■ PROBLEM TO SOLVE ■
Everything from the first line of the data below through the line that contains "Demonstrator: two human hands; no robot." should be written out exactly, please, and nothing more; the pictures stay out.

** Opening DATASET EXTRACT block **

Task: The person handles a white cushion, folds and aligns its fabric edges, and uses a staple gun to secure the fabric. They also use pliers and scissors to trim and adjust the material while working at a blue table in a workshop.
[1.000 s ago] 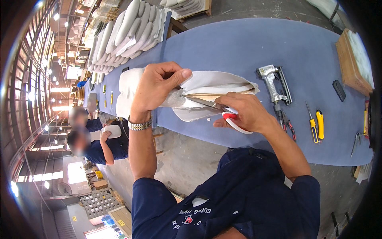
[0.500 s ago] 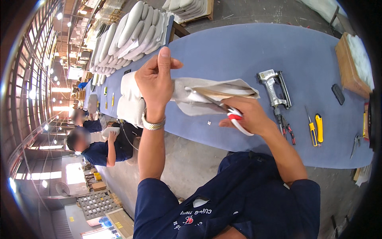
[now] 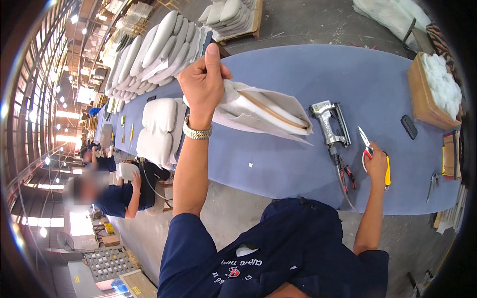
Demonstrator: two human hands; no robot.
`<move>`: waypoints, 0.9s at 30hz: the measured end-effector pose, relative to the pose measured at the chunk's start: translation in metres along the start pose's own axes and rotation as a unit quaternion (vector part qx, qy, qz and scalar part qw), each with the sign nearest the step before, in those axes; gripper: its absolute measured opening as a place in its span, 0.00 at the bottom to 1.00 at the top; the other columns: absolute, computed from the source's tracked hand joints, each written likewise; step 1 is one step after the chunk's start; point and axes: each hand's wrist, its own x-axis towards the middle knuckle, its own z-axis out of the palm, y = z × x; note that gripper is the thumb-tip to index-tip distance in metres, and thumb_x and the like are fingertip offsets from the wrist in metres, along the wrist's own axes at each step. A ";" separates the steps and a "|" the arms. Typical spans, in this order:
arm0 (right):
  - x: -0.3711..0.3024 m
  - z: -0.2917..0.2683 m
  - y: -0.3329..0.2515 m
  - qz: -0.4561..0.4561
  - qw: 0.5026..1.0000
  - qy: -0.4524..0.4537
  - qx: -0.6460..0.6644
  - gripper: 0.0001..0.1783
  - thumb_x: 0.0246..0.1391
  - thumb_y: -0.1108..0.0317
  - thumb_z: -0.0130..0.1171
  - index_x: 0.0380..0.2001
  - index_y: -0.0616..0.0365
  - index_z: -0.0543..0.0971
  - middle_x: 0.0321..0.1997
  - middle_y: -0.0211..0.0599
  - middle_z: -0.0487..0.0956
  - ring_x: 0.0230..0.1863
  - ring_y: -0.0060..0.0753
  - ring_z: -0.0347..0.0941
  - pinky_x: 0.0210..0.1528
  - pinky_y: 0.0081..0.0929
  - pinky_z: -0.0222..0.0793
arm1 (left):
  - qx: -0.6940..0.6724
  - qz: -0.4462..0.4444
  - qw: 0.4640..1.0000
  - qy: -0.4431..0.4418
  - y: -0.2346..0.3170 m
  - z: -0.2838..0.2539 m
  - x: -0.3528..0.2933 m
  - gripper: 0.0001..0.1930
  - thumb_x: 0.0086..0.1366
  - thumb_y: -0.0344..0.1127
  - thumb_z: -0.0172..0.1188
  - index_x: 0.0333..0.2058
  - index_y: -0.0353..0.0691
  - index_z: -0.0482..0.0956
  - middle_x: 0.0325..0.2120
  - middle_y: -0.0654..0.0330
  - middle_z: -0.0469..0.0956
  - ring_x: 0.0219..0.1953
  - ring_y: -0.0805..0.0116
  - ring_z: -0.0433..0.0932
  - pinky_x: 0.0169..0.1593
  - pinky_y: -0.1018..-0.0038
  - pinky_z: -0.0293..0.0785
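Observation:
My left hand point(image 3: 204, 82) is closed round one end of a cushion piece point(image 3: 266, 111), holding it above the blue-grey table point(image 3: 293, 174). Its light grey fabric hangs loose and gapes at the far end, showing white padding and a tan, board-like edge inside. On the right side, my right hand point(image 3: 378, 163) grips scissors point(image 3: 366, 141) with red and white handles, low over the tabletop, their blades pointing away from me. A yellow utility knife point(image 3: 387, 171) lies partly hidden beneath that hand. To its left are a silver staple gun point(image 3: 329, 124) with a hose and red-handled pliers point(image 3: 349, 178).
Finished grey cushions point(image 3: 159, 126) sit at the table's left, beside a tall cushion stack point(image 3: 149, 54). A cardboard box point(image 3: 427, 99) of white stuffing and a black oblong object point(image 3: 409, 127) are at the right. A co-worker point(image 3: 119, 196) holds a cushion at the left.
My right hand has taken the scissors away from the fabric, rightward to the utility knife. My left hand keeps its hold on the cushion piece, whose loose cover now gapes more toward me.

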 end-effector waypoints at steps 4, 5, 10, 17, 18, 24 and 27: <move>0.006 -0.042 -0.036 0.023 0.998 -0.006 0.053 0.29 0.53 0.61 0.71 0.58 0.54 0.79 0.55 0.51 0.82 0.57 0.58 0.77 0.60 0.50 0.70 | -0.087 -0.023 0.996 -0.013 -0.007 -0.001 0.003 0.34 0.77 0.51 0.56 0.13 0.35 0.78 0.10 0.62 0.76 0.16 0.79 0.74 0.23 0.79 0.68; 0.006 -0.050 -0.057 -0.017 0.991 0.035 0.125 0.28 0.53 0.61 0.71 0.58 0.55 0.79 0.56 0.51 0.82 0.57 0.56 0.77 0.61 0.48 0.70 | -0.085 -0.022 0.996 -0.023 -0.007 -0.005 0.002 0.34 0.78 0.51 0.54 0.13 0.35 0.77 0.11 0.61 0.76 0.16 0.76 0.75 0.23 0.78 0.70; 0.000 -0.105 -0.231 -0.305 0.861 0.042 0.406 0.28 0.55 0.56 0.70 0.57 0.56 0.79 0.61 0.46 0.79 0.61 0.52 0.75 0.64 0.41 0.70 | -0.116 0.001 0.991 -0.064 -0.012 -0.011 -0.005 0.34 0.80 0.51 0.48 0.14 0.36 0.74 0.12 0.59 0.74 0.16 0.69 0.78 0.27 0.74 0.77; 0.010 -0.101 -0.319 -0.351 0.801 -0.082 0.478 0.21 0.63 0.63 0.60 0.58 0.55 0.80 0.51 0.46 0.85 0.51 0.52 0.82 0.53 0.38 0.77 | -0.202 0.085 0.972 -0.079 0.006 -0.003 -0.019 0.36 0.80 0.51 0.49 0.12 0.36 0.77 0.11 0.60 0.77 0.16 0.74 0.76 0.23 0.77 0.71; 0.004 -0.093 -0.320 -0.347 0.806 -0.062 0.476 0.21 0.63 0.65 0.59 0.58 0.55 0.80 0.50 0.47 0.85 0.50 0.52 0.82 0.52 0.38 0.77 | -0.211 0.106 0.970 -0.055 0.003 -0.008 -0.023 0.34 0.80 0.48 0.47 0.15 0.35 0.79 0.13 0.60 0.79 0.18 0.75 0.77 0.24 0.78 0.70; -0.017 -0.063 -0.337 -0.337 0.797 0.043 0.500 0.21 0.64 0.73 0.52 0.59 0.55 0.81 0.54 0.46 0.85 0.51 0.48 0.83 0.54 0.34 0.77 | -0.026 0.151 0.978 0.141 -0.021 -0.022 -0.053 0.26 0.82 0.44 0.38 0.51 0.30 0.82 0.55 0.42 0.79 0.61 0.51 0.75 0.68 0.57 0.65; -0.018 -0.040 -0.344 -0.315 0.754 0.007 0.576 0.21 0.66 0.73 0.50 0.60 0.58 0.80 0.57 0.43 0.84 0.53 0.39 0.83 0.56 0.30 0.76 | 0.046 0.133 0.975 0.170 -0.086 -0.008 -0.107 0.27 0.82 0.44 0.36 0.66 0.32 0.69 0.70 0.43 0.63 0.75 0.50 0.57 0.75 0.57 0.48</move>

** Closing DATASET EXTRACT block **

■ ANSWER SPACE ■
Task: The person handles a white cushion, folds and aligns its fabric edges, and uses a staple gun to secure the fabric. They also use pliers and scissors to trim and adjust the material while working at a blue table in a workshop.
[1.000 s ago] 
[0.500 s ago] 
[now] 
Demonstrator: two human hands; no robot.

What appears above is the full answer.